◆ **Work order**
Search the entries below for the string "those" and give the number of lines that hold it, nothing else.
━━━ Exercise input
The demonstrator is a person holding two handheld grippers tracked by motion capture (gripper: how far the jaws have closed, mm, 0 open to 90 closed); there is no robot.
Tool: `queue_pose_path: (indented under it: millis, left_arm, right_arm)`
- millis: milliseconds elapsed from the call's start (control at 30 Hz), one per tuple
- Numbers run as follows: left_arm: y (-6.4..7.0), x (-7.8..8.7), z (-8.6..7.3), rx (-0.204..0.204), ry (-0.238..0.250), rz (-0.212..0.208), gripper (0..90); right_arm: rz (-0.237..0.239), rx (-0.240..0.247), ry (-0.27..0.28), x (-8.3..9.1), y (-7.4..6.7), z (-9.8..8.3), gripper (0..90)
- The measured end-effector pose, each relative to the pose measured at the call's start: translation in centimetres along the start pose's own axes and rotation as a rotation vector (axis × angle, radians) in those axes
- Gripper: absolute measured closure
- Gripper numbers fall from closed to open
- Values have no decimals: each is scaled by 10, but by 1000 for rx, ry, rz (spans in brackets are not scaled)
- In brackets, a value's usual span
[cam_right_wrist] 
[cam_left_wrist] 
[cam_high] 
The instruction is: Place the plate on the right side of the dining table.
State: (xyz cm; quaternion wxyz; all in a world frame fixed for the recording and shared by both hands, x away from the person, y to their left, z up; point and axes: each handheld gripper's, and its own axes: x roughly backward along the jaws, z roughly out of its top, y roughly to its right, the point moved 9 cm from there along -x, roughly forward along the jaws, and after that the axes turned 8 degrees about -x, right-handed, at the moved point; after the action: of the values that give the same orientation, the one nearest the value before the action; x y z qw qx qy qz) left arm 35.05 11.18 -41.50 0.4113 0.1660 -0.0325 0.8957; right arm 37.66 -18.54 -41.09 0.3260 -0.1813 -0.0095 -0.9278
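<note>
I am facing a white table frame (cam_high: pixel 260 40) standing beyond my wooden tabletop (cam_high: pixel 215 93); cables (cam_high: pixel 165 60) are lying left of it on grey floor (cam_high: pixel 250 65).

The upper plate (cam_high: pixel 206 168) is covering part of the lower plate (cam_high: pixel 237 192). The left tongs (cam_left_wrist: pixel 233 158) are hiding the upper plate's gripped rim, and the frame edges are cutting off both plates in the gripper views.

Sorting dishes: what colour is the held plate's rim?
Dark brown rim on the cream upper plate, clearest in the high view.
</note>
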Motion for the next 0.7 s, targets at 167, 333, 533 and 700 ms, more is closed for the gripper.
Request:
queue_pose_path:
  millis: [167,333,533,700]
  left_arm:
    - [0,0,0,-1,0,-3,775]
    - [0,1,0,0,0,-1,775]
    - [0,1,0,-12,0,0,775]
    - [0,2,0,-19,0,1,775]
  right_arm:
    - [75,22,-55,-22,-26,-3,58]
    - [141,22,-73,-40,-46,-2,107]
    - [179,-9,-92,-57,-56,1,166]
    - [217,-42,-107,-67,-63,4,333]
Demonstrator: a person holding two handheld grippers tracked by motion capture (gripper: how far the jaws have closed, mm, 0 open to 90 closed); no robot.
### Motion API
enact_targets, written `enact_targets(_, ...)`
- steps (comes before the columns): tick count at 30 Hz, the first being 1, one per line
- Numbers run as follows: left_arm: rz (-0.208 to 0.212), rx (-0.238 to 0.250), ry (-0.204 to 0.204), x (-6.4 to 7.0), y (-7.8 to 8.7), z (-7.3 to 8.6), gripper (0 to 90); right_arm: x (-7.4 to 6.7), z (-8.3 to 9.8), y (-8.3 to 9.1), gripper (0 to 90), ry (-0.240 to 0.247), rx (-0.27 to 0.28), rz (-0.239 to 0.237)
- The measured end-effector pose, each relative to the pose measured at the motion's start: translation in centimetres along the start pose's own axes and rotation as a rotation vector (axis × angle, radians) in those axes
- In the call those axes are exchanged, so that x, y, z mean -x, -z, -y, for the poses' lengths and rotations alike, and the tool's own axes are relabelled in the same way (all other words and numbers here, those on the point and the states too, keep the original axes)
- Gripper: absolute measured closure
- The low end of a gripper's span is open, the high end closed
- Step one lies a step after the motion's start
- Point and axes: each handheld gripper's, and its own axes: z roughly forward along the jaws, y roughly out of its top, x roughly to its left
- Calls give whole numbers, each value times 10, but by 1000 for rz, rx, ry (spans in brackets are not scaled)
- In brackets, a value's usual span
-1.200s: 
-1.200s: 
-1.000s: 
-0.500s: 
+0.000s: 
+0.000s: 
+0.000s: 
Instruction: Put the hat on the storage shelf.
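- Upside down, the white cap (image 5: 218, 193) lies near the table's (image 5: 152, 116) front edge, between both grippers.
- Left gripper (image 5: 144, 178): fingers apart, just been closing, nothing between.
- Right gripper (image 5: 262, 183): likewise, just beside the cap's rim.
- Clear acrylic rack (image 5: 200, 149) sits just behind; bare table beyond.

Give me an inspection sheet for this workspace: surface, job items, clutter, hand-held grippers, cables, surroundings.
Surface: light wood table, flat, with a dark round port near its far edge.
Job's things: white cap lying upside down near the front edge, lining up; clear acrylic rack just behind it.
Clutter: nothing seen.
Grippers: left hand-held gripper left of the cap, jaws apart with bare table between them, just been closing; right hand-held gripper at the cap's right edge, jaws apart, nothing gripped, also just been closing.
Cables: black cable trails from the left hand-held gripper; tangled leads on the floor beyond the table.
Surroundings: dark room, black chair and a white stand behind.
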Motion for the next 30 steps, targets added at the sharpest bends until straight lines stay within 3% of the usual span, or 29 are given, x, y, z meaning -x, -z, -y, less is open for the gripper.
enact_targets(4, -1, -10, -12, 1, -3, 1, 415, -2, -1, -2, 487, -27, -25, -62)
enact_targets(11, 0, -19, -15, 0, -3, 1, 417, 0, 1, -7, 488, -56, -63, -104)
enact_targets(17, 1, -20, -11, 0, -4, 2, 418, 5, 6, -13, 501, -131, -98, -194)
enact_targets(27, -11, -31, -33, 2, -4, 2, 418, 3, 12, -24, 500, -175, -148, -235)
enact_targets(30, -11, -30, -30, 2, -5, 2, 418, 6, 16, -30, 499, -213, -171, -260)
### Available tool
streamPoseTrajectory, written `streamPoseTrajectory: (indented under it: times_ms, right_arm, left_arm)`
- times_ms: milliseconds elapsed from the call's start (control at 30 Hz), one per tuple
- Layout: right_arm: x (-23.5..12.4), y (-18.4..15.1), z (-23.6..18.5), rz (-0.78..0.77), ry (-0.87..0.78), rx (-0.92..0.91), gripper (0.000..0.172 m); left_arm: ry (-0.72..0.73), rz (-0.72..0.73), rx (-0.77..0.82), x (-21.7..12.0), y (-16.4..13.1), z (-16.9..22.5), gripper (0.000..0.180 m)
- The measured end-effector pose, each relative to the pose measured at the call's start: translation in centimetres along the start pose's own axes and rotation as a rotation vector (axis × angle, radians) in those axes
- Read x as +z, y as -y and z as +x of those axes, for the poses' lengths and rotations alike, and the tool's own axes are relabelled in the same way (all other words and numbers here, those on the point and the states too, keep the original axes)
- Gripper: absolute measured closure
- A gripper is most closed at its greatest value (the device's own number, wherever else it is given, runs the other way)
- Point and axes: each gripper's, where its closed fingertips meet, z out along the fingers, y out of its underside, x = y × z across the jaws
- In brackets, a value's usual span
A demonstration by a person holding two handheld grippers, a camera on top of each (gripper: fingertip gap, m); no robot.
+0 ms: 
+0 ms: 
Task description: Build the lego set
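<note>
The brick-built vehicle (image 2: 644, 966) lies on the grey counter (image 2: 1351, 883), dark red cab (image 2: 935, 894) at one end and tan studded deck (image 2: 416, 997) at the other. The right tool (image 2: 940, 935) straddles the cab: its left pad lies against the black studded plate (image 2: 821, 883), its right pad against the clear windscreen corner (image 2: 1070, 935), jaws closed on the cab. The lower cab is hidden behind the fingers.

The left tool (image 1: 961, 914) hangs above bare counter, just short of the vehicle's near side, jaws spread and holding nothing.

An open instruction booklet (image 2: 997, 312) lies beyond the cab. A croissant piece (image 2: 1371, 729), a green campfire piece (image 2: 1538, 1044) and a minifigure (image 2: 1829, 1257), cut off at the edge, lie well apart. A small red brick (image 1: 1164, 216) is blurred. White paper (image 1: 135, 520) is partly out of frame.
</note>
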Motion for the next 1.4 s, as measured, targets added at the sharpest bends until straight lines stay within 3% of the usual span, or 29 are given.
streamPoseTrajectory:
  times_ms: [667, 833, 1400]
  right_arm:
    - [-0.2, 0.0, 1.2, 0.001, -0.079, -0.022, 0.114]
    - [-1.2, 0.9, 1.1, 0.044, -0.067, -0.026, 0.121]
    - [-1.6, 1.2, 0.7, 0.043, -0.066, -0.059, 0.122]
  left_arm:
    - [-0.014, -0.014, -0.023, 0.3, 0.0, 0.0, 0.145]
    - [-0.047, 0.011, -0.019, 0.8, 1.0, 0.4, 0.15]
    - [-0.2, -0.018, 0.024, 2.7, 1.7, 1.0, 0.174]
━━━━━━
◆ **Solved problem**
5